ASSIGNMENT: From the first line to the last, give the data again exactly.

STORED DATA: Begin

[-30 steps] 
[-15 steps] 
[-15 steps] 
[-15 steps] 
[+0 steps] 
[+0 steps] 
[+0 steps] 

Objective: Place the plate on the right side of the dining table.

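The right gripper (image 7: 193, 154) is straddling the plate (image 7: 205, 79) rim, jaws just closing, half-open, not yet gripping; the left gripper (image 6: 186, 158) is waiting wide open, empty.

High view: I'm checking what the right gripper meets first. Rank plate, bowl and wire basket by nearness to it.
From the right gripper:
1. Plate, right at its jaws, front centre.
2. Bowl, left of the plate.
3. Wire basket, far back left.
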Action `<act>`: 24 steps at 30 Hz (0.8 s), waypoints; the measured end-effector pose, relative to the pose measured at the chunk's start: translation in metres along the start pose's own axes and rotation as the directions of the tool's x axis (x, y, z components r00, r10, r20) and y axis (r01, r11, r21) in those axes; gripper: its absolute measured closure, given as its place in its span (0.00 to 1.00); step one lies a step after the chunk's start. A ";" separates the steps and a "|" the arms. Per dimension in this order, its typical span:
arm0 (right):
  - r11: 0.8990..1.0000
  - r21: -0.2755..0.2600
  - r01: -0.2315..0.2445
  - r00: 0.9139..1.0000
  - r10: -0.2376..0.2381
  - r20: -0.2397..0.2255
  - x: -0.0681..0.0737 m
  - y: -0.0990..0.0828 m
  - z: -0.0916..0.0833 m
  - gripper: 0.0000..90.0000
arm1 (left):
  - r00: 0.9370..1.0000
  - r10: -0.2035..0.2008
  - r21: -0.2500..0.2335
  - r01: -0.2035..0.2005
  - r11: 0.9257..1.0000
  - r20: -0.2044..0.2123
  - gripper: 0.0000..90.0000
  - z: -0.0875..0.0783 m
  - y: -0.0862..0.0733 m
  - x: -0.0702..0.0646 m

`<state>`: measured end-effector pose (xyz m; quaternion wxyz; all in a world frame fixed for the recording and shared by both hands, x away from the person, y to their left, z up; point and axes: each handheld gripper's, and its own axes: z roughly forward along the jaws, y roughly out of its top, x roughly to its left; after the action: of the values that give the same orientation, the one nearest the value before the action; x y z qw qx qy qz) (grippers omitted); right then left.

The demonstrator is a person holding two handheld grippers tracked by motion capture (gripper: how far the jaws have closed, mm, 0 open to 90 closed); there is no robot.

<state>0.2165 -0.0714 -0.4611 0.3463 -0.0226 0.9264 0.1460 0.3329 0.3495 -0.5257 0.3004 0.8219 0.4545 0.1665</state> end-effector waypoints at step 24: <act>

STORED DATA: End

OUTPUT OF THE EXERCISE:
[-30 steps] 
[-15 steps] 
[-15 steps] 
[-15 steps] 
[+0 steps] 
[+0 steps] 
[+0 steps] 

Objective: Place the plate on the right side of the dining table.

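The right gripper (image 7: 193, 154) is straddling the plate (image 7: 205, 79) rim, jaws just closing, half-open, not yet gripping; the left gripper (image 6: 186, 158) is waiting wide open, empty.

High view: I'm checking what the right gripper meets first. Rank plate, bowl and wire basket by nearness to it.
From the right gripper:
1. Plate, right at its jaws, front centre.
2. Bowl, left of the plate.
3. Wire basket, far back left.
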Action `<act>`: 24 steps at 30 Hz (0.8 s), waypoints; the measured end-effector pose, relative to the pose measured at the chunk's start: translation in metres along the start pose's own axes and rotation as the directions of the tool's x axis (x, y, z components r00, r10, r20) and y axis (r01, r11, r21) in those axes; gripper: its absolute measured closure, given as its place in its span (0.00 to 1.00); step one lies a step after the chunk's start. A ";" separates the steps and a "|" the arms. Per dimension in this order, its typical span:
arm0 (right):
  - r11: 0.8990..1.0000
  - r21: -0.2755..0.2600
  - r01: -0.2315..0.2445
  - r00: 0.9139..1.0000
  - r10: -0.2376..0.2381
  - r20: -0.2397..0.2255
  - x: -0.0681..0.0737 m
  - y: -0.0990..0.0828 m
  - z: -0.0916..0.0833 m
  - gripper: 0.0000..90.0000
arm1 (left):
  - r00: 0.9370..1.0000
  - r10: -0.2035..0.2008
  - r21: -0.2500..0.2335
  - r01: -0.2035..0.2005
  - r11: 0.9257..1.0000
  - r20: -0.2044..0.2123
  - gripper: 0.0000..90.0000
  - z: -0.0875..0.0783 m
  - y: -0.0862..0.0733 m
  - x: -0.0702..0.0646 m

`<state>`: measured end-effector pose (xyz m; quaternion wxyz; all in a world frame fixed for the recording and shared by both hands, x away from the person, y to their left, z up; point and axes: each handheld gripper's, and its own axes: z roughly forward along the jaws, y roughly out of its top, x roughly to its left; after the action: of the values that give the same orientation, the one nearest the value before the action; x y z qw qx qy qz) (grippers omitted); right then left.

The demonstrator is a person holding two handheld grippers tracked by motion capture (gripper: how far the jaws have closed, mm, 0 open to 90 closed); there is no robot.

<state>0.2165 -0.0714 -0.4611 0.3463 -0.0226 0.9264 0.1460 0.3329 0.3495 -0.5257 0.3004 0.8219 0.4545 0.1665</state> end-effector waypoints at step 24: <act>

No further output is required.